TASK PROMPT = How many lines below include the word "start"? State that number and nothing else.

──────

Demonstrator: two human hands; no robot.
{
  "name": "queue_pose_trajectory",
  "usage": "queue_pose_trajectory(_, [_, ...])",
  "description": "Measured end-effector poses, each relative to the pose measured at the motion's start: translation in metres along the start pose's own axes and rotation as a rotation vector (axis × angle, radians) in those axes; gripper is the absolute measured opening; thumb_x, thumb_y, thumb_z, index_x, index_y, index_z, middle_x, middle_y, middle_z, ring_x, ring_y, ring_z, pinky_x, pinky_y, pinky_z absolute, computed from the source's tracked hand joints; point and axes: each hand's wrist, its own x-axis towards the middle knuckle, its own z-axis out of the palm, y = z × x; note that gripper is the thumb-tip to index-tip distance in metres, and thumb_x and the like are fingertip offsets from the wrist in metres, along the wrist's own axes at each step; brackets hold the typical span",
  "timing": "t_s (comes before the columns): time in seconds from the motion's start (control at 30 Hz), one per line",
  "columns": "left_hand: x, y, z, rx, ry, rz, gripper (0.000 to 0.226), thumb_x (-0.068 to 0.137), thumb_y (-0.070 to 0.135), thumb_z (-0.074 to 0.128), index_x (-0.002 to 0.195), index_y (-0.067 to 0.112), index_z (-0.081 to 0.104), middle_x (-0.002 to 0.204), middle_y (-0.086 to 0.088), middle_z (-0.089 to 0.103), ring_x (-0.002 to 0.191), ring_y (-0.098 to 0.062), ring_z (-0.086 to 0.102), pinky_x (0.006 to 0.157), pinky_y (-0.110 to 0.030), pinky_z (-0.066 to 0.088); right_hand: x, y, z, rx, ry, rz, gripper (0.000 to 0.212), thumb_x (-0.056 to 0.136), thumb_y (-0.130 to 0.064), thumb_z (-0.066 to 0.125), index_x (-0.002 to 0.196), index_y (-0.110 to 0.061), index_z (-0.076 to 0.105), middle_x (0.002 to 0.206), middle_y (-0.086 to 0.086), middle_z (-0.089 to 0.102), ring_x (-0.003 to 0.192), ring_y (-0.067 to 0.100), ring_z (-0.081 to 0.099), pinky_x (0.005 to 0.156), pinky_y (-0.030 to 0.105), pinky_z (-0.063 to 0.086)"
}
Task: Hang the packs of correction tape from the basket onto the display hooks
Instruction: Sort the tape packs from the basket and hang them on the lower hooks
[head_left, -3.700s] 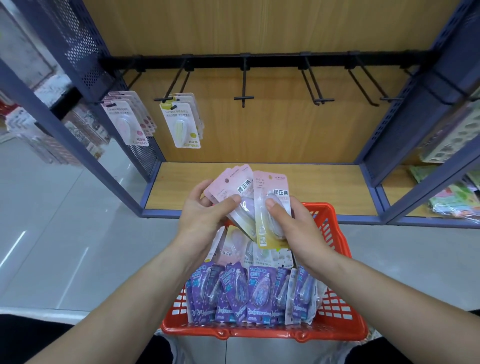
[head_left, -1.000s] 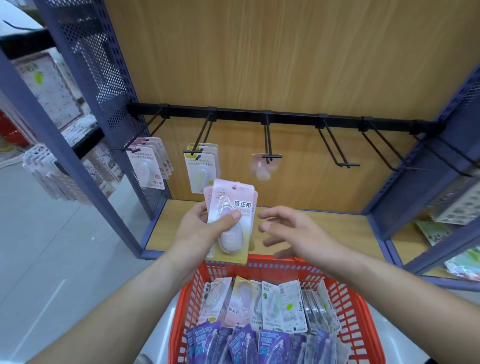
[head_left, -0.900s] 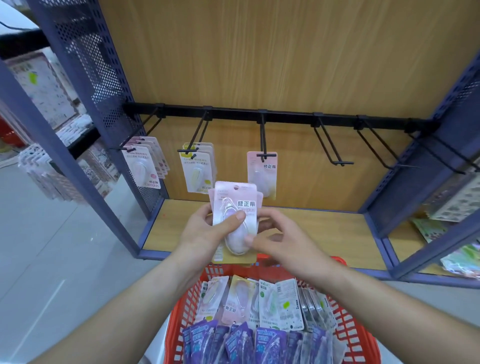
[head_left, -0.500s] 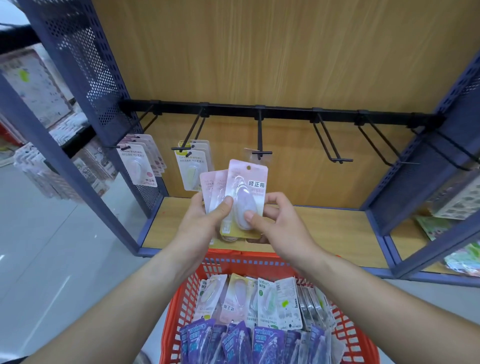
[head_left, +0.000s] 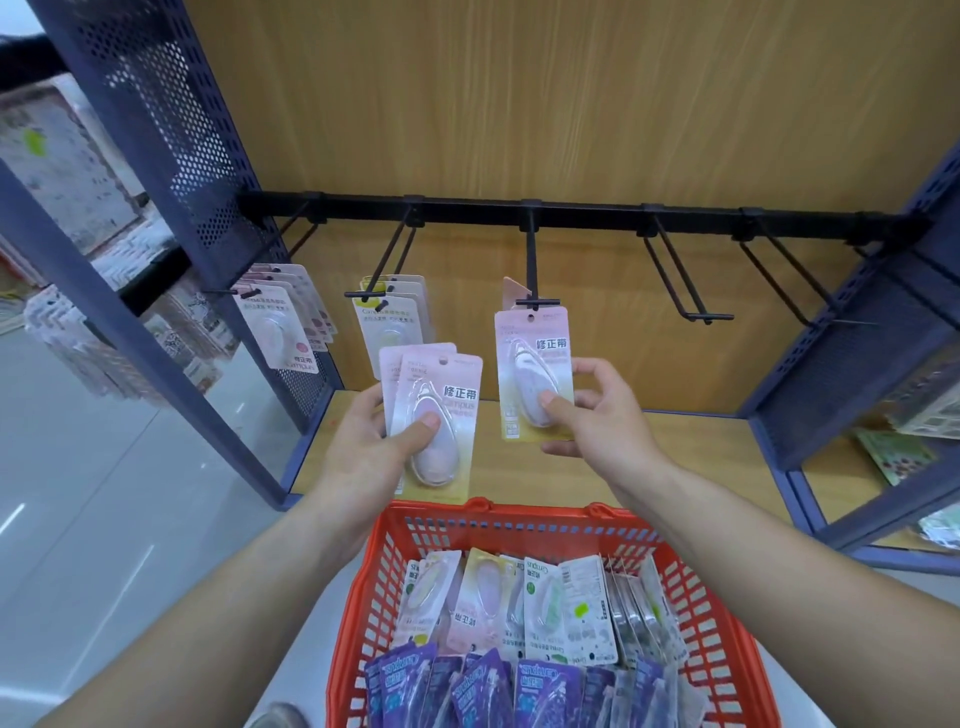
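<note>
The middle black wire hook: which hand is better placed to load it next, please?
Right: the right hand pinches a pink pack just below that hook's tip; the left hand holds spares lower.

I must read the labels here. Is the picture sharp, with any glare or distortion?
Head view: large characters on the pink pack in the right hand and the front pack in the left hand are sharp, small print is not. Head view: the hung packs at far left look soft, the blue uprights lean from the wide lens, the floor shows glare streaks.
</note>
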Motion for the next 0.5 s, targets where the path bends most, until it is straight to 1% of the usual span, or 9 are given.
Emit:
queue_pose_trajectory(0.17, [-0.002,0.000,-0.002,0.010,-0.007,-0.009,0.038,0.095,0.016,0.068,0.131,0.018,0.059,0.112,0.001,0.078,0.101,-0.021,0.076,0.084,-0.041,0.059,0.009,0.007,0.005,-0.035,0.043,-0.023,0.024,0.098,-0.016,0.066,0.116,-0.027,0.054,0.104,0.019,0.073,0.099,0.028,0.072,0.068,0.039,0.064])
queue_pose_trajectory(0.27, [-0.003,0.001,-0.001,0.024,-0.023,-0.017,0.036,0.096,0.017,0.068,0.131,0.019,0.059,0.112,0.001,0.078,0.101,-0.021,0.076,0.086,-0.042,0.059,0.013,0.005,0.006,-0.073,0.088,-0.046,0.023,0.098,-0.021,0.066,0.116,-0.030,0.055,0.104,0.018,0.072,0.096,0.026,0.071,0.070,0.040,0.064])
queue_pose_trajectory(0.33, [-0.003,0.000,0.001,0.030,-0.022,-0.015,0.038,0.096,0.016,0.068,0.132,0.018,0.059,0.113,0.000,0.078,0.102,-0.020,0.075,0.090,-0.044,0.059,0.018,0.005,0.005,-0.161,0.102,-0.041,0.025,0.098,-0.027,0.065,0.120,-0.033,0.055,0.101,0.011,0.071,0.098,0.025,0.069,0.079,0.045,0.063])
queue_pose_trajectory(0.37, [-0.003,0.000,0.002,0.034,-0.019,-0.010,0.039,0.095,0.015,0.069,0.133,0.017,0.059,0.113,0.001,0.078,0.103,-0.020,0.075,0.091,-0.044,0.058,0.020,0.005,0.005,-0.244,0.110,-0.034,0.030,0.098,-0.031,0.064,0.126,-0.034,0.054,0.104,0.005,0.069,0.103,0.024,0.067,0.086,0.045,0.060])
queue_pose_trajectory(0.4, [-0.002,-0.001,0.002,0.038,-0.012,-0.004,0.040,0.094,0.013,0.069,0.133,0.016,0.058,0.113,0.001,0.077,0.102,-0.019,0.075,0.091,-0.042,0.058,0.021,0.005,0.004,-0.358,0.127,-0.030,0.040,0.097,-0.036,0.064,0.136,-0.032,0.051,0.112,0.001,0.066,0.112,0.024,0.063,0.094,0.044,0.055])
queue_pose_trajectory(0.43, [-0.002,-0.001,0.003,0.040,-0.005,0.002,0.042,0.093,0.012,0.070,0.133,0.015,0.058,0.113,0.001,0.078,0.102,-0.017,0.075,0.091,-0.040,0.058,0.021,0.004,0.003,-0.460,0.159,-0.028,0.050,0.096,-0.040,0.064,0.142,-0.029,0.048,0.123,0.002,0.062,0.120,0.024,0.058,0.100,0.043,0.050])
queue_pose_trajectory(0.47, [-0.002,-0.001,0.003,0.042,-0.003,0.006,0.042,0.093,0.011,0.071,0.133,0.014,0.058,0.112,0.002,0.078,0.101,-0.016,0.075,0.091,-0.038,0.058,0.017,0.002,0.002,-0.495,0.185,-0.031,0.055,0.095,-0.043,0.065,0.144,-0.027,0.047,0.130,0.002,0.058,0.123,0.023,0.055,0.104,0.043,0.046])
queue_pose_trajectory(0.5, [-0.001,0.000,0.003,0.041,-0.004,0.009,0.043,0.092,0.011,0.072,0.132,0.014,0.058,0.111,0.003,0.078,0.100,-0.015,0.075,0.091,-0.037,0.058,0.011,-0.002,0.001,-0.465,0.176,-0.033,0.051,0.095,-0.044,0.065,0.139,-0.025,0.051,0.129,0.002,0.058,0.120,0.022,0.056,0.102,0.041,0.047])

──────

ANSWER SPACE = 2